[Data]

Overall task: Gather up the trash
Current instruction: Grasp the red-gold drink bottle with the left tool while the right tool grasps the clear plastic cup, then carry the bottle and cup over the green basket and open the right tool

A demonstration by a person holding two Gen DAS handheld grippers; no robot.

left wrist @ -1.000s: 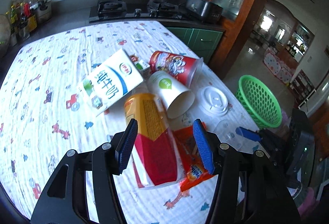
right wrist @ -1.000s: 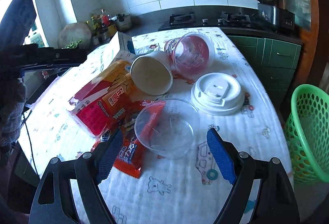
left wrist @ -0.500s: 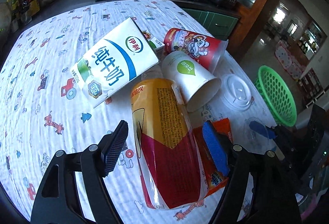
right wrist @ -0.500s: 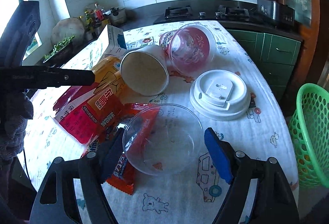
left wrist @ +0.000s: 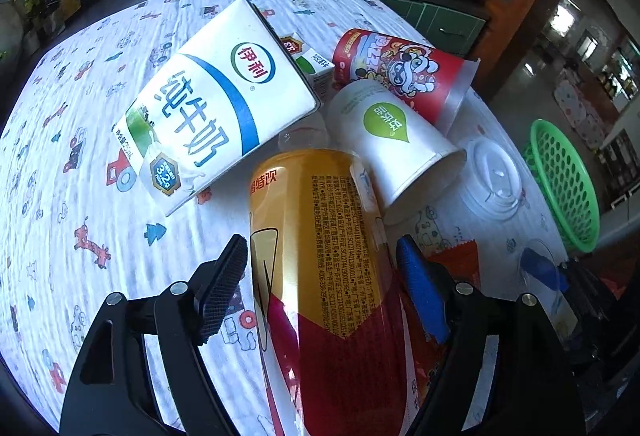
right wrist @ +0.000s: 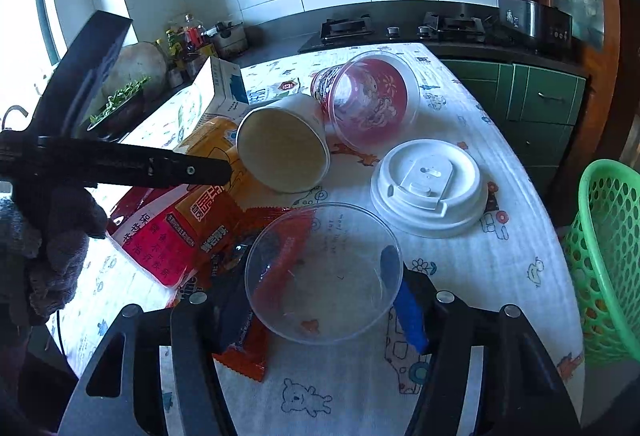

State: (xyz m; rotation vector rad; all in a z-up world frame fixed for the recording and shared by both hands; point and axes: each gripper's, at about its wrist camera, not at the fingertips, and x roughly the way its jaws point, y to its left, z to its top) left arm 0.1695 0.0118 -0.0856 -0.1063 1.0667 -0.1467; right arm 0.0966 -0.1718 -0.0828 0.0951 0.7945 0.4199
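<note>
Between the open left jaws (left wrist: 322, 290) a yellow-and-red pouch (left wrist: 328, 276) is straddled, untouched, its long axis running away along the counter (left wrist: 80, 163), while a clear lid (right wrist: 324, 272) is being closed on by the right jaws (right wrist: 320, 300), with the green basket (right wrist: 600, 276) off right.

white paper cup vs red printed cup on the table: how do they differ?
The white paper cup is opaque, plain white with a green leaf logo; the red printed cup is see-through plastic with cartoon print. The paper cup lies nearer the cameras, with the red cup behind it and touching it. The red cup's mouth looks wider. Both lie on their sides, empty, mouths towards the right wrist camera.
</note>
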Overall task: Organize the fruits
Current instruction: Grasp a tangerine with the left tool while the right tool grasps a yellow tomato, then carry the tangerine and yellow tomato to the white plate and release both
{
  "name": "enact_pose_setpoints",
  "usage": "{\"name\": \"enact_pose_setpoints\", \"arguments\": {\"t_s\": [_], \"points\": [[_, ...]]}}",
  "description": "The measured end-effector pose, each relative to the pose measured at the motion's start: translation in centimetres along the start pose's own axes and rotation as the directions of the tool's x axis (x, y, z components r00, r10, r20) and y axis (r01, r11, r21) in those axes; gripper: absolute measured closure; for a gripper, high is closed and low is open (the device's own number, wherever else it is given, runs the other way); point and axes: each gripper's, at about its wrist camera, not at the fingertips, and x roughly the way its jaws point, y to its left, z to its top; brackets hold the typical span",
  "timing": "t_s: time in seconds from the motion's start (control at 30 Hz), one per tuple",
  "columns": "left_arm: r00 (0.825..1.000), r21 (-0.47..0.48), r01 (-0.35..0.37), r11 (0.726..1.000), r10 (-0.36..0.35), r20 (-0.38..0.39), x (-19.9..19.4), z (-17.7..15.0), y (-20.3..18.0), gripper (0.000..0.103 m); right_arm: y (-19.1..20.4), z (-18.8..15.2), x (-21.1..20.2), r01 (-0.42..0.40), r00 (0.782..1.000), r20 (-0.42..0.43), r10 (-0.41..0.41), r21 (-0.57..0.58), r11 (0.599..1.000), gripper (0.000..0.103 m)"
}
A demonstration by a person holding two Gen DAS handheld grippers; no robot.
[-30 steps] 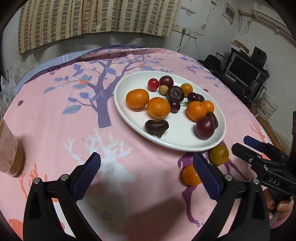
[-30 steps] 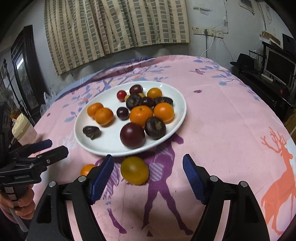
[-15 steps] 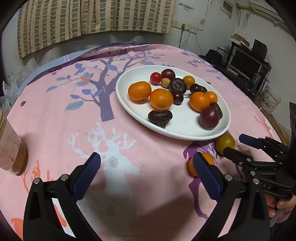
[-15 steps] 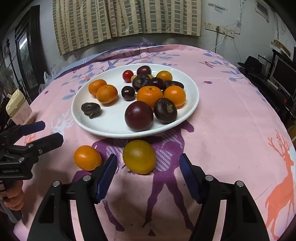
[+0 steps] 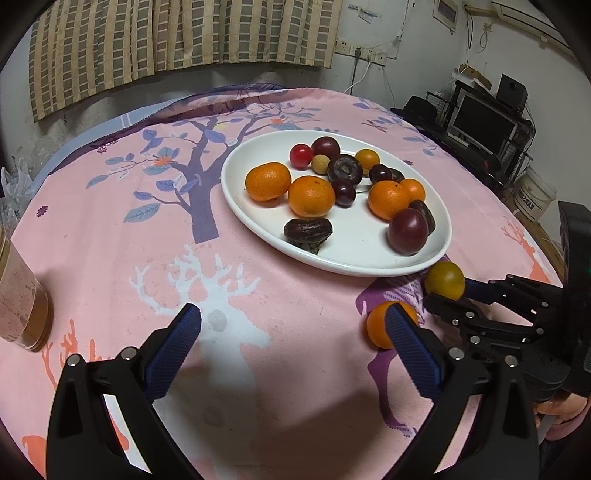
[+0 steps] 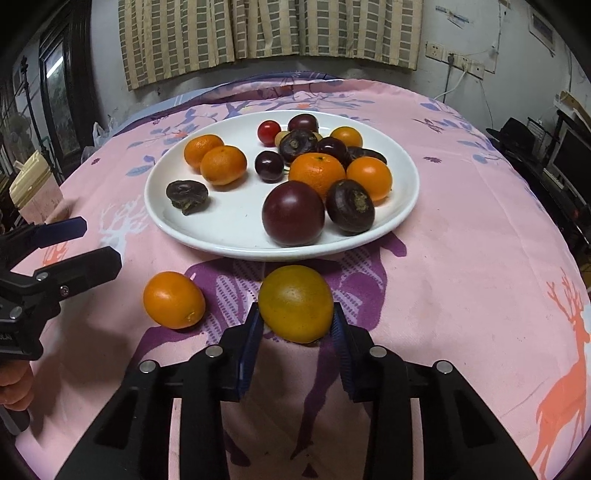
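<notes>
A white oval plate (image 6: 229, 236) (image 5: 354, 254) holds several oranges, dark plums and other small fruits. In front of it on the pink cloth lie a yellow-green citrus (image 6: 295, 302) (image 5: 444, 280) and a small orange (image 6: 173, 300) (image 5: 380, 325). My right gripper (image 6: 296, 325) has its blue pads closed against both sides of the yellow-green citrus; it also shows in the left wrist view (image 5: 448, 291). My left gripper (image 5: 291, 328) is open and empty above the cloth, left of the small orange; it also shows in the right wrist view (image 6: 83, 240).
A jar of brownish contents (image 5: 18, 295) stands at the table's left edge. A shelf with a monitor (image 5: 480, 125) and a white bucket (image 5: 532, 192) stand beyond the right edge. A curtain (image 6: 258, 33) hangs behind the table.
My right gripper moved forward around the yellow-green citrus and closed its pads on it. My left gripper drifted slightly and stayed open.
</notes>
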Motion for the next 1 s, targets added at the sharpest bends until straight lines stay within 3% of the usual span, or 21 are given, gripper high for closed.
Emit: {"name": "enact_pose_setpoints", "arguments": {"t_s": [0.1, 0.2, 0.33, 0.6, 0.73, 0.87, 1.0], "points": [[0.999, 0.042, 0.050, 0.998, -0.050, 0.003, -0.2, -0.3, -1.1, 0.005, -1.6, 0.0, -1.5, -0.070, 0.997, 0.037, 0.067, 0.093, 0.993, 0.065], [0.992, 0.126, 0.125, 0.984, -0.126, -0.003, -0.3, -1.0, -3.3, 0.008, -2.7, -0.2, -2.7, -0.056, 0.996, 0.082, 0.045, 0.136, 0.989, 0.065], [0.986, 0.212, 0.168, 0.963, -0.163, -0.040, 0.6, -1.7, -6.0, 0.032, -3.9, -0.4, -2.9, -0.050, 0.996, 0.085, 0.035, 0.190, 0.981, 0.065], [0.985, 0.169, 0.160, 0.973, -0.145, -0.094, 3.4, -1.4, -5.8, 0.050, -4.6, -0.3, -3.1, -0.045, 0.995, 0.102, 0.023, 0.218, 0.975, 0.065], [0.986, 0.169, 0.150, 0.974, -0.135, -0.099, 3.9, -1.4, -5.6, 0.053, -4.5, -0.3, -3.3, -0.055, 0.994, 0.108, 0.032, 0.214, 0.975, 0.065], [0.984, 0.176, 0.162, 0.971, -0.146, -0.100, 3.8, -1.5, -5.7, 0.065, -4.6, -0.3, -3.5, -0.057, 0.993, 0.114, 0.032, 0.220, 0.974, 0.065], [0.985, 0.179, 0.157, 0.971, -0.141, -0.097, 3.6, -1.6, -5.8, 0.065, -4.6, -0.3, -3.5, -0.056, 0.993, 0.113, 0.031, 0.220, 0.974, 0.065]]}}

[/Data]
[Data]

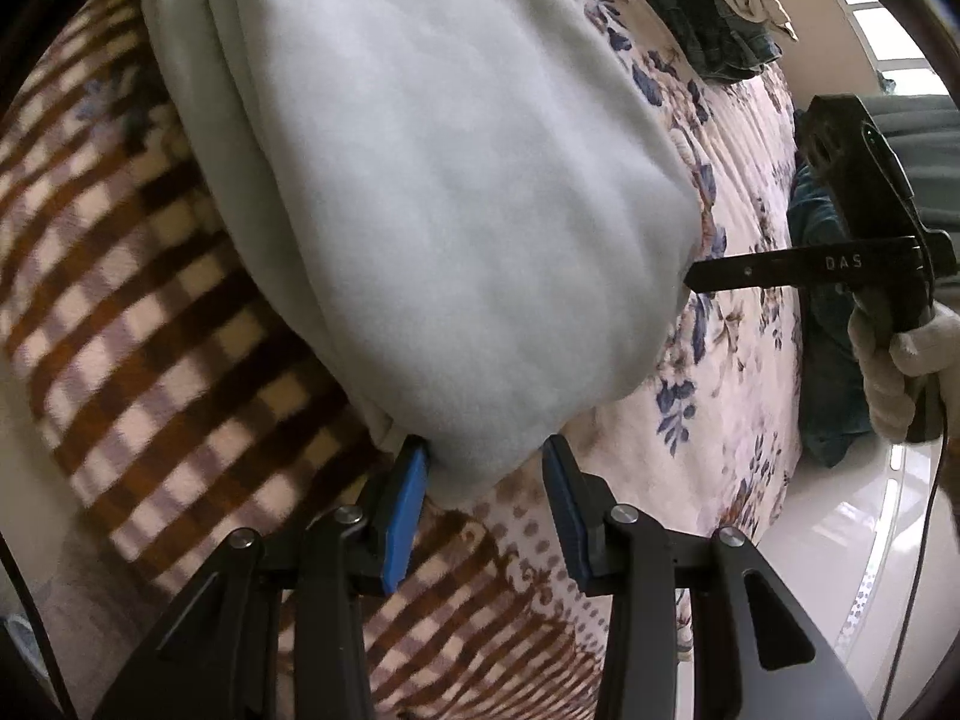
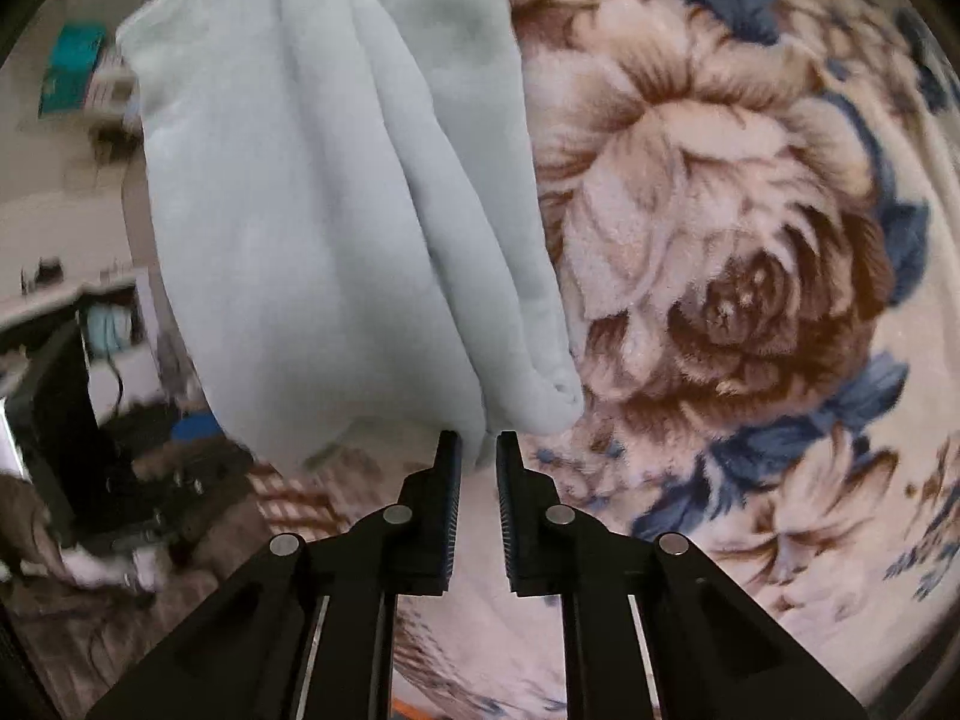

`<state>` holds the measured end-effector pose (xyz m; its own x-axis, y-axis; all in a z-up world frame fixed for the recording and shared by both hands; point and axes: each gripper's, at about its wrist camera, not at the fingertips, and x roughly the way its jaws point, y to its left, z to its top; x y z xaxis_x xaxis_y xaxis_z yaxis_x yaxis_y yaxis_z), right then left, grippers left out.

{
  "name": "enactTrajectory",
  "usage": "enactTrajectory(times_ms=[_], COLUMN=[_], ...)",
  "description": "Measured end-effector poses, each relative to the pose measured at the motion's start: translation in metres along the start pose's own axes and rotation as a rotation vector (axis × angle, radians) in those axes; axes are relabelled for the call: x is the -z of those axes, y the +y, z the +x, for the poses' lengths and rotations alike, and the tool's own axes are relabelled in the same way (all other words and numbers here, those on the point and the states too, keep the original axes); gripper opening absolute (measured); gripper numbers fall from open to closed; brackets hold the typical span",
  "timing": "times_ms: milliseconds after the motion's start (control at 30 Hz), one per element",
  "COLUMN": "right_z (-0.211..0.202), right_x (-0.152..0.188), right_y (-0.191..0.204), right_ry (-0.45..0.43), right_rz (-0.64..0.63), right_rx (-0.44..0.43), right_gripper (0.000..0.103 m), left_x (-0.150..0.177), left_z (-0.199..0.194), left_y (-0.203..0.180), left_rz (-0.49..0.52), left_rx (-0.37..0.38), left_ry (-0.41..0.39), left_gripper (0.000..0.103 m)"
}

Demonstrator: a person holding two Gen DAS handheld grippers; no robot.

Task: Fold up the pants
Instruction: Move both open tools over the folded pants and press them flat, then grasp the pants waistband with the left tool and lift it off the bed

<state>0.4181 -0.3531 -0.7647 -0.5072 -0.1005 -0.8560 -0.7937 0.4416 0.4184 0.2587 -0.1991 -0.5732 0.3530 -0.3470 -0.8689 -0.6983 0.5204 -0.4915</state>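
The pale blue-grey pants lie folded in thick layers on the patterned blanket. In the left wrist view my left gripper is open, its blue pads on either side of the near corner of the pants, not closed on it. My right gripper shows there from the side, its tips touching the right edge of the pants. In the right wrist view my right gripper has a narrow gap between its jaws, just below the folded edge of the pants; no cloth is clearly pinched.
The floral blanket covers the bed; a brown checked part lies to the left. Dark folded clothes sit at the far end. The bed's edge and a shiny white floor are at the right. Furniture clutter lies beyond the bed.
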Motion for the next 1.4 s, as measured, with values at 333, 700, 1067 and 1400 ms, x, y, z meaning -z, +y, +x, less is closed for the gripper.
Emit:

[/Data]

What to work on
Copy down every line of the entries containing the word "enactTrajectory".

Response to the task
  "name": "enactTrajectory",
  "usage": "enactTrajectory(times_ms=[_], COLUMN=[_], ...)",

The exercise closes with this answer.